[COLLECTED DATA]:
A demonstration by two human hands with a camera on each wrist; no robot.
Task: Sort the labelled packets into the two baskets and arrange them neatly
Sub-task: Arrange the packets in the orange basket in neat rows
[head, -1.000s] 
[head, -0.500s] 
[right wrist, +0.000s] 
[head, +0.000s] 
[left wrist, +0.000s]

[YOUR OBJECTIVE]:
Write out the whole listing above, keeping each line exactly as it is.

[SOLUTION FOR THIS PROBLEM]:
A demonstration by two human hands with a camera on each wrist; no robot.
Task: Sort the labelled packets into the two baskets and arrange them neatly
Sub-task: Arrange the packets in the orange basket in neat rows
[head, -1.000s] 
[head, -0.500s] 
[right wrist, +0.000s] 
[head, +0.000s] 
[left wrist, +0.000s]

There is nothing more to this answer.